The city spent $1.45 billion in fiscal 2023 addressing the migrant crisis, with an anticipated expenditure of an additional $11 billion in taxpayer funds in 2024 and 2025. The New York Police Department (NYPD) will implement a hiring freeze to reduce numbers to below 30,000 by the end of fiscal year 2025, aiming to lower the current count from over 33,000. Significant cuts are also planned for education programs, including the universal pre-kindergarten initiative, and sanitation services. Since last year, over 130,000 migrants have arrived in New York City.
The situation is a consequence of the prolonged crisis at the southern border, spanning nearly three years, primarily attributed to Biden’s policies. It’s worth noting that the figures observed in NYC represent only a fraction of the over 2.4 million migrant encounters at the southern border in FY 23. Despite this, Adams has expressed concern that the crisis could have a devastating impact on the city. The recent budget cuts have sparked anger from the city’s teachers and police unions.
“This is truly a disaster for every New Yorker who cares about safe streets,” police union President Patrick Hendry said.
“Cops are already stretched to our breaking point, and these cuts will return us to staffing levels we haven’t seen since the crime epidemic of the ‘80s and ‘90s.”

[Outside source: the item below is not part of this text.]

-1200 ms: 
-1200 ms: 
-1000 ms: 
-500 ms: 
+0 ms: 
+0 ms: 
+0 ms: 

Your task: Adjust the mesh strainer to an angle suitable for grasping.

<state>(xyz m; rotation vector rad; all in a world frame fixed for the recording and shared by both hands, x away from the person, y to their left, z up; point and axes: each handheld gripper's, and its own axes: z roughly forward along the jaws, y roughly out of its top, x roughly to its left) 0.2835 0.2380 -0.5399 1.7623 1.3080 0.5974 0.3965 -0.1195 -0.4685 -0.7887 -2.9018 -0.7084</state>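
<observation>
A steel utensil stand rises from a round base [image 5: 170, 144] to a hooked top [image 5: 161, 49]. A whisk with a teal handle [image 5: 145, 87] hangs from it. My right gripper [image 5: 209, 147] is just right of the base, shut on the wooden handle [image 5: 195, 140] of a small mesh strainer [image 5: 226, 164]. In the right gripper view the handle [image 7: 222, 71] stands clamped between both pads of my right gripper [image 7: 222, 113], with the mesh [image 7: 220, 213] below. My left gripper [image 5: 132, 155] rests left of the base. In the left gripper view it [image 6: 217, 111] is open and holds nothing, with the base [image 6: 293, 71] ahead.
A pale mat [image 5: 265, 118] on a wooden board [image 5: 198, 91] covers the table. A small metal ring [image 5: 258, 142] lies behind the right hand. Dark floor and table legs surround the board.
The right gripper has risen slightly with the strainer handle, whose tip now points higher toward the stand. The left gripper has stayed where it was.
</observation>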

“We cannot go back there. We need every level of government to work together to find a way to support police officers and protect New York City’s thirty years of public safety progress,” he said.
New York City, along with other liberal jurisdictions such as Massachusetts and Chicago, has appealed for increased federal assistance due to the escalating numbers of migrants. The Biden administration highlights that it has allocated over $770 million in the past year to support communities dealing with migrant influx. The White House also emphasizes the recommendations provided by its teams of experts.

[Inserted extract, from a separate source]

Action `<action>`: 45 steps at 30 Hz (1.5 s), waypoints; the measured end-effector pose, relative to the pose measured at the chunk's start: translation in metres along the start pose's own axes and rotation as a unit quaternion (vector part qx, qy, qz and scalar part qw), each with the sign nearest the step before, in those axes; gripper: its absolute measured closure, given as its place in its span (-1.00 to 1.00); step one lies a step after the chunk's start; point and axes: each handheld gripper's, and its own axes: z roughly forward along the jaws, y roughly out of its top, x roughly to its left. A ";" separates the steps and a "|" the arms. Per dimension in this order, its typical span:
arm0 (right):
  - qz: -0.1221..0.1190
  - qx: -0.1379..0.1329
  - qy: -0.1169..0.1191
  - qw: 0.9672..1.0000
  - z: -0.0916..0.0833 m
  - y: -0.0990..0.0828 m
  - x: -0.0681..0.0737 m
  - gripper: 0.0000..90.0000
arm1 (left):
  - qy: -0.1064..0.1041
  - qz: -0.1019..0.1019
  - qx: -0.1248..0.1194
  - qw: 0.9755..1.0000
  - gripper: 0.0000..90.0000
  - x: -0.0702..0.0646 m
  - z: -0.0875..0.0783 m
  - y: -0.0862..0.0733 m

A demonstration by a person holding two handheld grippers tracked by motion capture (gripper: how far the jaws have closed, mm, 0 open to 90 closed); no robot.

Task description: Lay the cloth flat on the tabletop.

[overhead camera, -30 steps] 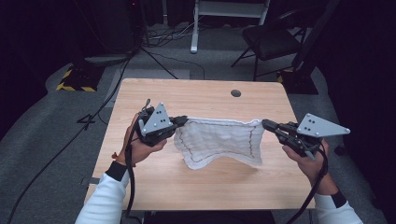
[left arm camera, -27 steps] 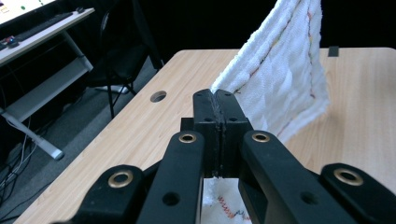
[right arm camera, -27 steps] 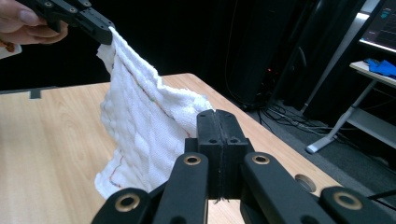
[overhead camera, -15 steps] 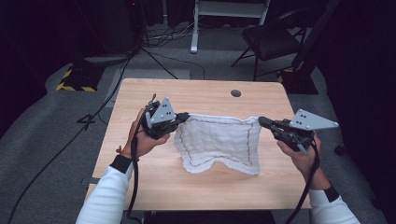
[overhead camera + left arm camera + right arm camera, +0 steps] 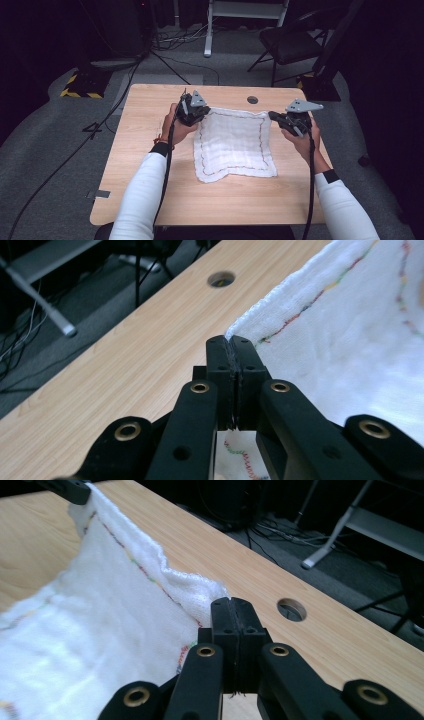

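Cloth: white cloth (image 5: 233, 144) with a multicoloured stitched border, spread on the wooden table (image 5: 145, 165), its near edge rumpled and lying flat, the far edge pulled taut between the 2 grippers.
Left gripper: left gripper (image 5: 201, 111) at the cloth's far-left corner, low over the table; the left gripper view has both black jaws pressed together with the corner (image 5: 235, 335) pinched between them.
Right gripper: right gripper (image 5: 274, 116) at the far-right corner; in the right gripper view its jaws are clamped tight on that corner (image 5: 210, 592), the fabric bunching up just ahead of the tips.
Far edge: runs straight from 1 gripper to the other, lifted a touch off the wood near each pinch.
Table hole: round cable hole (image 5: 252, 100) just beyond the cloth's far edge, nearer the right gripper, apart from the fabric.
Hands: left hand (image 5: 176, 127) and right hand (image 5: 302, 140) wrapped round the gripper bodies, white sleeves coming in from the bottom of the high view.
Background: a dark chair (image 5: 295, 42) on the floor beyond the table.
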 end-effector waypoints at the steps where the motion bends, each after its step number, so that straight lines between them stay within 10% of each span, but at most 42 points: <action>1: 0.005 0.006 -0.001 1.000 0.005 -0.001 -0.003 1.00 | 0.008 -0.003 0.006 1.000 0.94 0.001 0.006 -0.001; 12: 0.014 0.089 -0.068 0.994 0.054 -0.019 -0.028 0.96 | 0.023 -0.026 0.041 0.999 0.86 0.004 0.039 -0.012; 13: 0.029 0.106 -0.090 0.990 0.063 -0.026 -0.033 0.59 | 0.014 -0.023 0.045 0.999 0.81 -0.002 0.041 -0.015; 17: 0.035 0.135 -0.097 0.986 0.069 -0.035 -0.036 0.46 | -0.003 -0.014 0.052 0.999 0.67 -0.011 0.040 -0.021; 19: 0.042 0.139 -0.073 0.987 0.065 -0.043 -0.033 0.14 | -0.012 -0.007 0.062 0.998 0.40 -0.020 0.035 -0.030; 26: 0.011 0.129 -0.008 0.992 0.049 -0.061 -0.012 -0.09 | -0.026 -0.010 0.088 0.996 -0.54 -0.036 0.024 -0.050; 35: -0.015 0.141 0.051 0.989 0.023 -0.090 0.023 -0.13 | -0.097 0.001 0.096 0.991 -0.60 -0.062 0.003 -0.085; 45: -0.046 0.173 0.040 0.983 0.002 -0.113 0.042 -0.21 | -0.121 0.014 0.129 0.984 -0.54 -0.074 -0.010 -0.105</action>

A DHS official contends that the department has deployed personnel to aid in authorizing work permits and educating migrants about the immigration system. Additionally, the White House has requested an extra $14 billion in emergency funding for border operations, including $1.4 billion in grants for local governments and nonprofits. Despite these efforts, the border crisis persists, with over 249,000 migrant encounters in October, only slightly lower than the record set in September. Since the start of the fiscal year, there has been an average of over 1,000 detected gotaways per day.